Task statement:
When you respond, write out each entry exactly as it stands.

***

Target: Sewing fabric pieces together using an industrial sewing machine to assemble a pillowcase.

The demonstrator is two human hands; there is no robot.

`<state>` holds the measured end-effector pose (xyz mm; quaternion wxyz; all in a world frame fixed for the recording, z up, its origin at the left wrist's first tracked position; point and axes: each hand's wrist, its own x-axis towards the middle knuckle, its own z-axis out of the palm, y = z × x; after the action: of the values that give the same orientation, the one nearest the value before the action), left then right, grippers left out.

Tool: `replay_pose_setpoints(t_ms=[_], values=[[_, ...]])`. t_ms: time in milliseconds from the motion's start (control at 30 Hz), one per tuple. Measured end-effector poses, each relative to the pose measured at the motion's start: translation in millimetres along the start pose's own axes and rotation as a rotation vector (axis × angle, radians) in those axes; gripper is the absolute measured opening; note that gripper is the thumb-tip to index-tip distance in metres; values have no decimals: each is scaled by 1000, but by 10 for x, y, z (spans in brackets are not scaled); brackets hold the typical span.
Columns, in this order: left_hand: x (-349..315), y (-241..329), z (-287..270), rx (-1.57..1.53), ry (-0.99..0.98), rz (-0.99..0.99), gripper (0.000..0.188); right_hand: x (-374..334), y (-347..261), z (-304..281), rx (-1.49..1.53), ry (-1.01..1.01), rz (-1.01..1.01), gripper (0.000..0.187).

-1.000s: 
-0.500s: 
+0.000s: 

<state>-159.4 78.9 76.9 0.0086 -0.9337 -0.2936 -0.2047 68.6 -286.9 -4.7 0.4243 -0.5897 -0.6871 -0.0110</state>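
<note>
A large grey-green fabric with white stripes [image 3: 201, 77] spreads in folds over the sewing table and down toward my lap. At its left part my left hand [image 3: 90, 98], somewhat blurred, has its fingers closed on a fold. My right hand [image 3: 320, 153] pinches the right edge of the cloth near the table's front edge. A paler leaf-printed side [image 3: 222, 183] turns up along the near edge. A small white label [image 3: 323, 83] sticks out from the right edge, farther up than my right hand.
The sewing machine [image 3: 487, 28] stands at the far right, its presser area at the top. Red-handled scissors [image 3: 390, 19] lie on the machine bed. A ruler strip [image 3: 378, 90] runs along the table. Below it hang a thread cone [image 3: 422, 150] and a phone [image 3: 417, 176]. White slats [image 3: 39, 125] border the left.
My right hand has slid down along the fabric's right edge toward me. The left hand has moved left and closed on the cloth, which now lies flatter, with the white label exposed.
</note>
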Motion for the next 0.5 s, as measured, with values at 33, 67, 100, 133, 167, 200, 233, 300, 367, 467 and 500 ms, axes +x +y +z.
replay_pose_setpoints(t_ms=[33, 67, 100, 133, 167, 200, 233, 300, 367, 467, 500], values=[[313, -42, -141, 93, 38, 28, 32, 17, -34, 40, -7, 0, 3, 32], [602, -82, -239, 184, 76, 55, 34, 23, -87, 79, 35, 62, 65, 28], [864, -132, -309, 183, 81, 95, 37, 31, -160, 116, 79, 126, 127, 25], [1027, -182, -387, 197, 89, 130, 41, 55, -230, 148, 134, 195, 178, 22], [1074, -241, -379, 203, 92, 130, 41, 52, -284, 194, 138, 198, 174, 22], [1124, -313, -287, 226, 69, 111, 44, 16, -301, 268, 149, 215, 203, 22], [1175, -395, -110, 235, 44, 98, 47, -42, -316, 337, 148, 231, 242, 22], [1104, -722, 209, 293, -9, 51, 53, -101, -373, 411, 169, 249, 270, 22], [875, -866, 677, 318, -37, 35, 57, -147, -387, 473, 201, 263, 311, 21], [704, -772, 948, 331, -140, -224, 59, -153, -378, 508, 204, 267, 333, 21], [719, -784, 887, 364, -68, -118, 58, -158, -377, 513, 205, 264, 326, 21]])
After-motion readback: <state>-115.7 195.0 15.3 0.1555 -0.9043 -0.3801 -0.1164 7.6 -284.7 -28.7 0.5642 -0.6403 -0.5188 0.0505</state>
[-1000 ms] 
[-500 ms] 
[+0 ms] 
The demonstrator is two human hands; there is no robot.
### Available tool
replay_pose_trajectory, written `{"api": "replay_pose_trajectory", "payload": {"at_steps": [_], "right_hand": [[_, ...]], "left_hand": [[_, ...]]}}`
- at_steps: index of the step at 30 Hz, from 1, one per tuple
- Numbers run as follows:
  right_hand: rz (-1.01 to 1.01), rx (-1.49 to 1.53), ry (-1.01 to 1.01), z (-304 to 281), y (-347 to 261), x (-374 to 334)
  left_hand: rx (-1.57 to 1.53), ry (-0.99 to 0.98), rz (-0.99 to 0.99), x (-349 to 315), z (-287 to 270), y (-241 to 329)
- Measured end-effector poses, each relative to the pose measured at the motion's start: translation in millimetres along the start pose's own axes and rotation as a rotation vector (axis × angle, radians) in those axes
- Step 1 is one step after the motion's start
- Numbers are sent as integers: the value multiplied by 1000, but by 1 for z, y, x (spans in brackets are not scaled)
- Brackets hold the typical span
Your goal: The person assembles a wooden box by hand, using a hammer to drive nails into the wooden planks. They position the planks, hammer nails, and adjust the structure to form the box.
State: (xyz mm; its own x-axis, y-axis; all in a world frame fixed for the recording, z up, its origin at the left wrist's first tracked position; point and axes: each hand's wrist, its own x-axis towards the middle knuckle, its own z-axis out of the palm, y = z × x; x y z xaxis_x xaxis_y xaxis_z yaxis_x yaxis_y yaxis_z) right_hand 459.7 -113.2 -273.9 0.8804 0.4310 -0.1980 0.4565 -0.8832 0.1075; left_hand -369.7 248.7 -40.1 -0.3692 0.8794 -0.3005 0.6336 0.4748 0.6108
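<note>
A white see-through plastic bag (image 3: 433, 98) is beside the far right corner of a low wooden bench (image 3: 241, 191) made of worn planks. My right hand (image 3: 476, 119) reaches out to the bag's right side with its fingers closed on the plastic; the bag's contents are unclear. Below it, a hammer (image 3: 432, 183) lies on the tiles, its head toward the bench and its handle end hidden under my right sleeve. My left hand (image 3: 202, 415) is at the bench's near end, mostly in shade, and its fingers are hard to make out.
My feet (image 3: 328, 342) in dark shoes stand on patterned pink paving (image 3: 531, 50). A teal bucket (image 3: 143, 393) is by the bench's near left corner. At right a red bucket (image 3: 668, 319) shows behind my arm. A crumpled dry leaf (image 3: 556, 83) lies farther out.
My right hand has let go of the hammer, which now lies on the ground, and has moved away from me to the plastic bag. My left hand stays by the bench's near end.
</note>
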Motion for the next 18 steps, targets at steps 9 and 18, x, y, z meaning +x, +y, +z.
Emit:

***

Response:
Target: Sewing fabric pieces together using an industrial sewing machine to assemble a pillowcase.

The demonstrator is two human hands; there is no robot.

`<state>` holds the measured end-effector pose (xyz mm; quaternion wxyz; all in a world frame fixed for the recording, z up, its origin at the left wrist's first tracked position; point and axes: each hand's wrist, its own x-axis towards the middle knuckle, its own z-axis out of the palm, y = z × x; after the action: of the values that give the same orientation, the one nearest the value before the action), left then right, grippers left out.

Tool: `replay_pose_setpoints(t_ms=[_], values=[[_, ...]])`. t_ms: time in milliseconds from the motion's start (control at 30 Hz), one per tuple. Measured end-effector poses, each relative to the pose measured at the motion's start: translation in millimetres along the start pose's own axes and rotation as a rotation vector (axis × angle, radians) in those axes; gripper is the absolute measured opening; note that gripper is the thumb-tip to index-tip distance in metres; values have no decimals: each is scaled by 1000, but by 10 for x, y, z (spans in brackets are not scaled); brackets hold the typical span.
Columns, in this order: left_hand: x (-349..315), y (-241..329), z (-287..270), rx (-1.57..1.53), ry (-0.99..0.98), rz (-0.99..0.99), gripper (0.000..0.188); right_hand: x (-374..334), y (-347..261), z (-304..281), rx (-1.49..1.53), ry (-1.01..1.01), rz (-1.01..1.01), gripper (0.000..0.187).

-1.000s: 
-0.500s: 
+0.000s: 

<state>-159.4 78.9 76.9 0.0086 -0.9337 -0.2936 -0.2047 68.6 -286.9 -4.7 0.4243 -0.5897 -0.6871 -0.0110</state>
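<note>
A large grey-green fabric with white stripes [image 3: 201, 77] spreads in folds over the sewing table and down toward my lap. At its left part my left hand [image 3: 90, 98], somewhat blurred, has its fingers closed on a fold. My right hand [image 3: 320, 153] pinches the right edge of the cloth near the table's front edge. A paler leaf-printed side [image 3: 222, 183] turns up along the near edge. A small white label [image 3: 323, 83] sticks out from the right edge, farther up than my right hand.
The sewing machine [image 3: 487, 28] stands at the far right, its presser area at the top. Red-handled scissors [image 3: 390, 19] lie on the machine bed. A ruler strip [image 3: 378, 90] runs along the table. Below it hang a thread cone [image 3: 422, 150] and a phone [image 3: 417, 176]. White slats [image 3: 39, 125] border the left.
My right hand has slid down along the fabric's right edge toward me. The left hand has moved left and closed on the cloth, which now lies flatter, with the white label exposed.
</note>
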Motion for the next 0.5 s, as measured, with values at 33, 67, 100, 133, 167, 200, 233, 300, 367, 467 and 500 ms, axes +x +y +z.
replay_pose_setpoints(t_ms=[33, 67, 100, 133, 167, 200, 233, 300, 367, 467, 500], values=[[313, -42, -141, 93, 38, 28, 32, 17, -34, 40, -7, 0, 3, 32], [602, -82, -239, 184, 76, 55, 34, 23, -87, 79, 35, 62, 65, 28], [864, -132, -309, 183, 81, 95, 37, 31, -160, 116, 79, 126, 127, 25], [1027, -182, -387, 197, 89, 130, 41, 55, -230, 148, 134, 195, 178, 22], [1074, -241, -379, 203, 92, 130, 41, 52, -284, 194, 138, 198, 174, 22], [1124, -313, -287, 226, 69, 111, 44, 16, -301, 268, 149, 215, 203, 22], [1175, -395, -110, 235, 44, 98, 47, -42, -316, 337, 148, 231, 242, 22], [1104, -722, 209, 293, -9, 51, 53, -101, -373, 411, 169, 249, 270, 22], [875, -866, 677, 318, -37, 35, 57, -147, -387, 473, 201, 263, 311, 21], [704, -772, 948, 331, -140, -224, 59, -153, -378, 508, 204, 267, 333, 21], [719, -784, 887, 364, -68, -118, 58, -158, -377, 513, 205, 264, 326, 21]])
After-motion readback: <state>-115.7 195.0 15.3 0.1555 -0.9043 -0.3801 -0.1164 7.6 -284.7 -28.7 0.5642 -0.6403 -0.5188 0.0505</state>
[-1000 ms] 
[-500 ms] 
[+0 ms] 
The demonstrator is two human hands; there is no robot.
### Available tool
replay_pose_trajectory, written `{"api": "replay_pose_trajectory", "payload": {"at_steps": [_], "right_hand": [[_, ...]], "left_hand": [[_, ...]]}}`
- at_steps: index of the step at 30 Hz, from 1, one per tuple
- Numbers run as follows:
  right_hand: rz (-1.01 to 1.01), rx (-1.49 to 1.53), ry (-1.01 to 1.01), z (-304 to 281), y (-347 to 261), x (-374 to 334)
  left_hand: rx (-1.57 to 1.53), ry (-0.99 to 0.98), rz (-0.99 to 0.99), x (-349 to 315), z (-287 to 270), y (-241 to 329)
- Measured end-effector poses, each relative to the pose measured at the motion's start: translation in millimetres along the start pose's own axes and rotation as a rotation vector (axis × angle, radians) in those axes
- Step 1 is one step after the motion's start
- Numbers are sent as integers: the value multiplied by 1000, but by 1 for z, y, x (spans in brackets are not scaled)
- Brackets hold the typical span
Your goal: The person assembles a wooden box by hand, using a hammer to drive nails into the wooden planks. They position the planks, hammer nails, and adjust the structure to form the box.
State: (xyz mm; its own x-axis, y-axis; all in a world frame fixed for the recording, z up, its origin at the left wrist's first tracked position; point and axes: each hand's wrist, its own x-axis towards the middle knuckle, its own z-axis out of the palm, y = z × x; x y z xaxis_x xaxis_y xaxis_z yaxis_x yaxis_y yaxis_z) right_hand 459.7 -113.2 -273.9 0.8804 0.4310 -0.1980 0.4565 -0.8832 0.1075; left_hand -369.7 248.7 -40.1 -0.3692 0.8794 -0.3005 0.6336 0.4748 0.6108
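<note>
A white see-through plastic bag (image 3: 433, 98) is beside the far right corner of a low wooden bench (image 3: 241, 191) made of worn planks. My right hand (image 3: 476, 119) reaches out to the bag's right side with its fingers closed on the plastic; the bag's contents are unclear. Below it, a hammer (image 3: 432, 183) lies on the tiles, its head toward the bench and its handle end hidden under my right sleeve. My left hand (image 3: 202, 415) is at the bench's near end, mostly in shade, and its fingers are hard to make out.
My feet (image 3: 328, 342) in dark shoes stand on patterned pink paving (image 3: 531, 50). A teal bucket (image 3: 143, 393) is by the bench's near left corner. At right a red bucket (image 3: 668, 319) shows behind my arm. A crumpled dry leaf (image 3: 556, 83) lies farther out.
My right hand has let go of the hammer, which now lies on the ground, and has moved away from me to the plastic bag. My left hand stays by the bench's near end.
</note>
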Motion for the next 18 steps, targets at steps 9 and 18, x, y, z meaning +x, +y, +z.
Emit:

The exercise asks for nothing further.